Ma forse non esisteva nessuno di simile, Jesse. Né sarebbe mai esistito e tu lo sapevi. Nemmeno io ero all’altezza. Ma questo non toglie che quelli come te non possono andarsene in questo modo.”

A Holling non piaceva lasciare i conti in sospeso. E ancora di meno gli piaceva non comprendere le cose. Per questo aveva detto a Shelly “Devo trovare Jesse.” E per l’ennesima volta non aveva avuto bisogno di essere compreso.

C’era un solo modo per superare quel senso di vuoto e di certo non aveva nulla a che vedere con quella grottesca figura di più di tre metri di altezza che Ed e gli altri avevano messo insieme usando le ossa di Jesse e che assomigliava solo a una patetica, abnorme marionetta, senza alcuna traccia della fierezza dell’orso la cui carne e il cui spirito sembravano del tutto scomparsi.

Jesse non può tradirmi in questo modo. Jesse non se n’è andato. Jesse ha ancora qualcosa da insegnarmi.”

Le sue ossa non gli avrebbero detto nulla. Jesse era lassù. Con questa certezza Holling Vincoeur aveva aperto gli occhi alla luce del giorno, intorpidito e indolenzito per essersi addormentato contro il tronco di un abete, il fuoco ridotto ad un mucchietto di cenere, i rimasugli di grasso sullo spiedo annerito. Si era rimesso in piedi dopo aver bevuto un sorso d’acqua dalla borraccia e la marcia era ripresa. Non che il punto d’arrivo fosse chiaro ma l’importante era non fermarsi fino a quando non avesse trovato la Caverna dello Sterminatore. E infine quando l’aveva vista, seminascosta dai licheni, si era reso conto che Jesse era davvero lì. La sua tana, il suo nido, il centro del suo regno.

Holling si era avvicinato, dimenticando la prudenza. In fondo era stato Jesse a chiamarlo. Aveva esitato solo un attimo prima di addentrarsi nell’antro buio.
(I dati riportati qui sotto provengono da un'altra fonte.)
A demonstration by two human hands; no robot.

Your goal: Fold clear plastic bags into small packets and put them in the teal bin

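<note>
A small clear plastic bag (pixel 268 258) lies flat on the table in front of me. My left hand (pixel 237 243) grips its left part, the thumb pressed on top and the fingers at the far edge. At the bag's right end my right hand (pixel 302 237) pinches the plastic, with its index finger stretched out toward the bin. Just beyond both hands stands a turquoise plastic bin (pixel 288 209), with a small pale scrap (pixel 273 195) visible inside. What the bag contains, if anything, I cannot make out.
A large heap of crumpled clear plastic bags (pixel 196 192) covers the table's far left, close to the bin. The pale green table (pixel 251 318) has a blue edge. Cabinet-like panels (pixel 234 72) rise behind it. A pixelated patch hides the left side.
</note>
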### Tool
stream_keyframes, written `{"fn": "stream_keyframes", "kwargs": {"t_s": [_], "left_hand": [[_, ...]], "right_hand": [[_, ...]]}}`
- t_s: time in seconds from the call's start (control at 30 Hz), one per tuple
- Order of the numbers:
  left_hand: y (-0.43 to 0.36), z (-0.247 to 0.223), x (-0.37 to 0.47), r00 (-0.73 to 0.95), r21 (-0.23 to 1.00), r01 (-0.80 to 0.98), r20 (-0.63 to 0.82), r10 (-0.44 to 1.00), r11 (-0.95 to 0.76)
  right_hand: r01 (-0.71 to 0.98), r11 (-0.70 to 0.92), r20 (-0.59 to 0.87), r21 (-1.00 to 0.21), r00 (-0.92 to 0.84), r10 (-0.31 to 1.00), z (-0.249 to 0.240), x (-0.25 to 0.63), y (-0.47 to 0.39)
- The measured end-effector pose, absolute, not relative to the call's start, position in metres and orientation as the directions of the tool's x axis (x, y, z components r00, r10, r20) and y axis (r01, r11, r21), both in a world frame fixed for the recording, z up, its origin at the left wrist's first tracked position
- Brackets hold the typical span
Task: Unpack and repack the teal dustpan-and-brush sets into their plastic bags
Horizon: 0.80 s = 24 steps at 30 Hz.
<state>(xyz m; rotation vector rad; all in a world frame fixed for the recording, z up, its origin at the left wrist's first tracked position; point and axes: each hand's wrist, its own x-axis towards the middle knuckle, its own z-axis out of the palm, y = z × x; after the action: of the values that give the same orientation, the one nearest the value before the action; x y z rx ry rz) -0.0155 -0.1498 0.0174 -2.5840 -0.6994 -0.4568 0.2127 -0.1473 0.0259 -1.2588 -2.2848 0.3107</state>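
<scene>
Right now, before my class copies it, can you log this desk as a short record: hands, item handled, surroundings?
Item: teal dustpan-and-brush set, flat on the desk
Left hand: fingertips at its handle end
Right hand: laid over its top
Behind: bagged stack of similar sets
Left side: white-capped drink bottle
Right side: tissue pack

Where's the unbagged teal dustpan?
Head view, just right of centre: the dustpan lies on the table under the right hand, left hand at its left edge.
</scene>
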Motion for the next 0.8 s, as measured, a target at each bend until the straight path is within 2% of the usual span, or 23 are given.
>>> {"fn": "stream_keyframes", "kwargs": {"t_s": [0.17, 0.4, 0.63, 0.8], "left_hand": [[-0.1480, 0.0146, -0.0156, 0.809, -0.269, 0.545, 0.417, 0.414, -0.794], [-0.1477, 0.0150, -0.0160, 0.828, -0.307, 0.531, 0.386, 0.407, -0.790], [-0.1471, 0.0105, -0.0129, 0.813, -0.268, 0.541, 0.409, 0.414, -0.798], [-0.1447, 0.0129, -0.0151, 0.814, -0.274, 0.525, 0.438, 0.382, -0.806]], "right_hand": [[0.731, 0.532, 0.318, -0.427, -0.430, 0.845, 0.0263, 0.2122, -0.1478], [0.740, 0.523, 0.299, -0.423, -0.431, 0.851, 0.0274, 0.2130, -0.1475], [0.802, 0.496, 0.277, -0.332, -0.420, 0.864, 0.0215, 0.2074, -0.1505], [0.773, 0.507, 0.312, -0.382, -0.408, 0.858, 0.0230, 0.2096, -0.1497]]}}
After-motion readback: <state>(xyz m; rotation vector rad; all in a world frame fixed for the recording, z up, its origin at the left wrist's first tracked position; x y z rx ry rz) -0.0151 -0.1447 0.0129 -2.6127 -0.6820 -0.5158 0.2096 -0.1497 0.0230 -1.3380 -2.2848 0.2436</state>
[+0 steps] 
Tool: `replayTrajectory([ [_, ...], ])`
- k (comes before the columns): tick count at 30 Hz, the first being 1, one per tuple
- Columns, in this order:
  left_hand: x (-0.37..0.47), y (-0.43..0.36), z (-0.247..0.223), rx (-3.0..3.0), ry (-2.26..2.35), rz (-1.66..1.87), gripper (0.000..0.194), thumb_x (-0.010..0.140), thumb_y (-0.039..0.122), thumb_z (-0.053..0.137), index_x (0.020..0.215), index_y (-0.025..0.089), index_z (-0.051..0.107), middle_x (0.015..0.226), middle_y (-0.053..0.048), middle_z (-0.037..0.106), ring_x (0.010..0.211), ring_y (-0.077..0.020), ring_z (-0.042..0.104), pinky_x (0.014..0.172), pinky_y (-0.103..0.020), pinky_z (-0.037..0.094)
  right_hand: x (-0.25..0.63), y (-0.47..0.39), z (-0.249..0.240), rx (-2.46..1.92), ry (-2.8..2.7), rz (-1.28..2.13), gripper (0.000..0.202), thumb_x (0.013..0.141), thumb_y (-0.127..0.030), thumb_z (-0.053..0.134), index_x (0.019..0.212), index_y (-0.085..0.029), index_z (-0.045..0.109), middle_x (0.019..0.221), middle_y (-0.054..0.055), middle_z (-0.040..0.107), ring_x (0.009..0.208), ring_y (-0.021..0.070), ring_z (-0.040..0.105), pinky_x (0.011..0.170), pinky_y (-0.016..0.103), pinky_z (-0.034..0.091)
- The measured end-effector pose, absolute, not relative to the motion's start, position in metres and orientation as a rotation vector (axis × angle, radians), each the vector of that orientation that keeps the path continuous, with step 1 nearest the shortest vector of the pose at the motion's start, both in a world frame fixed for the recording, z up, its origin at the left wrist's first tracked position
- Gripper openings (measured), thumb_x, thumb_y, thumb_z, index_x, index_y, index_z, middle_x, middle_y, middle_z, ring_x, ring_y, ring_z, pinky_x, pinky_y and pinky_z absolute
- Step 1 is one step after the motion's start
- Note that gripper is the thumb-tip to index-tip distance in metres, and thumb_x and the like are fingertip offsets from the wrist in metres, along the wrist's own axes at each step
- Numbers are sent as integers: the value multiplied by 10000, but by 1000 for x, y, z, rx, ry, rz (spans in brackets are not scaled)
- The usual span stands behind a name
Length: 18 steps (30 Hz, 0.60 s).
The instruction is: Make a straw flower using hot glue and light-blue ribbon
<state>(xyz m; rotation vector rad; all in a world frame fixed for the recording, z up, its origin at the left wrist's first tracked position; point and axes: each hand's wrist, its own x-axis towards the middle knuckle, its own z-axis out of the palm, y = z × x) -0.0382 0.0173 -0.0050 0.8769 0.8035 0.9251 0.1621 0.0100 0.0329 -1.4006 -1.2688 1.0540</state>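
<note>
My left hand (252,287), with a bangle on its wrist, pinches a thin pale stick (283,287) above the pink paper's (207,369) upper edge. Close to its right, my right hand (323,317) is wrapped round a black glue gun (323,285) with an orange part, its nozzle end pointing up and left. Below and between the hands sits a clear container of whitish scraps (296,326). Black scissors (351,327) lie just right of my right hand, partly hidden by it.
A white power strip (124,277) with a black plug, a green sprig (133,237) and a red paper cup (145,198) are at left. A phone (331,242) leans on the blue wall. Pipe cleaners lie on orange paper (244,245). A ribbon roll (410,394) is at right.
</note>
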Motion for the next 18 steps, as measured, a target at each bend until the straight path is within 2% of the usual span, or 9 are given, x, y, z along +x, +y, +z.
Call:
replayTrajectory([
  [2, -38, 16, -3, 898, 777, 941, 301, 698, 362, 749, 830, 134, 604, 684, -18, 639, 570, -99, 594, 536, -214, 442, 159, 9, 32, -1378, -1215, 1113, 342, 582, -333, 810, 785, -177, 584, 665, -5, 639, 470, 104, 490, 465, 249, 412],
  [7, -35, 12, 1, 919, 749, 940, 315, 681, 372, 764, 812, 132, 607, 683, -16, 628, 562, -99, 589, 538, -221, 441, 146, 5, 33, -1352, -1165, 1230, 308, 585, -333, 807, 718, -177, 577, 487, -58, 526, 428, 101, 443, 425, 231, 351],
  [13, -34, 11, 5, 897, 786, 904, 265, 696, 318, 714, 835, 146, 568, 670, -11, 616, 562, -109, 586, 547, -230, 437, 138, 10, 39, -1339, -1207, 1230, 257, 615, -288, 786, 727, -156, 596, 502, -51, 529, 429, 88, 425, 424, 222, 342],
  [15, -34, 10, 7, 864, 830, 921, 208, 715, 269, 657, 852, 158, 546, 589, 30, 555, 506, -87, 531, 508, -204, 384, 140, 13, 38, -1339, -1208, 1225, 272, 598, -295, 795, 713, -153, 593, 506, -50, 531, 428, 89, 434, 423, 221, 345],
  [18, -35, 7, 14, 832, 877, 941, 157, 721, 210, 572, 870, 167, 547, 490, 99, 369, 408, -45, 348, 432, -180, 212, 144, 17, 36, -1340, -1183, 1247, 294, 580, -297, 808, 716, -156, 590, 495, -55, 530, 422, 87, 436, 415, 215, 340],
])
Poi tutto era diventato limpido. Passo dopo passo, sempre più in fondo.

Jesse il grande…” aveva pensato mentre iniziava a trovare meno disturbante l’odore selvatico all’interno della grotta. Si era guardato intorno trovando familiari e confortanti quelle stalattiti che riusciva a intravedere nel buio, poi si era voltato e aveva desiderato la luce del giorno. Lentamente, come se si stesse liberando da un lungo sonno, Holling era risalito e aveva abbandonato la tana, socchiudendo gli occhi per non lasciare che il sole li ferisse, quel sole che non vedeva da poco più di un’ora, ma forse erano trascorsi invece dei mesi, lunghi, gelidi e duri, e lui aveva semplicemente dormito.

Aveva voglia di pescare, di scendere al fiume e di catturare un salmone bello grasso. Lo avrebbe accompagnato con miele selvatico e acqua fredda e poi si sarebbe goduto la primavera oziando sotto un albero, sperando che nessuno sarebbe venuto a disturbarlo.

Holling aveva sorriso, sollevando gli occhi verso l’alto e cogliendo il volo solitario di un’aquila, lassù, oltre le cime dei sempreverdi, e ancora più in alto, fino a quando il rapace si era trasformato in un punto minuscolo e veloce. Familiare anche quella vista. E nessun desiderio di imbracciare un fucile. Certo, ora era tutto chiaro. Jesse non se n’era andato. Jesse non lo aveva tradito. Jesse era diventato più grande, possente e leggendario di prima. Jesse era nelle rocce, negli alberi e nell’acqua che scorreva senza fermarsi mai, e in quel cielo infinito.

Holling Vincoeur aveva sollevato le mani e le aveva osservate, poi le aveva strette a pugno sentendosi forte. E sereno. Sentiva dolore ovunque. Probabilmente aveva anche una spalla slogata. Ma stava più che bene.

Negli alberi, nell’acqua, nelle rocce. Ovunque. E in me” aveva pensato rimettendosi in cammino verso Cicely. “La strada è lunga. Vuoi farmi compagnia, Jesse?”

 

 

Note: Northern Exposure è una serie culto degli anni '90 arrivata in Italia come “Un medico fra gli orsi”.

Trasmessa a singhiozzo nella mattinata di Rai 2, è una delle cose buone che mi rimangono del mio ex. Senza di lui non l'avrei mai guardata. Questa storia è un vecchio regalo che gli ho fatto e che mi è ancora molto cara, in quanto la considero una delle cose migliori che abbia mai scritto.

E comunque, la vita va avanti. Proprio come ha imparato Holling.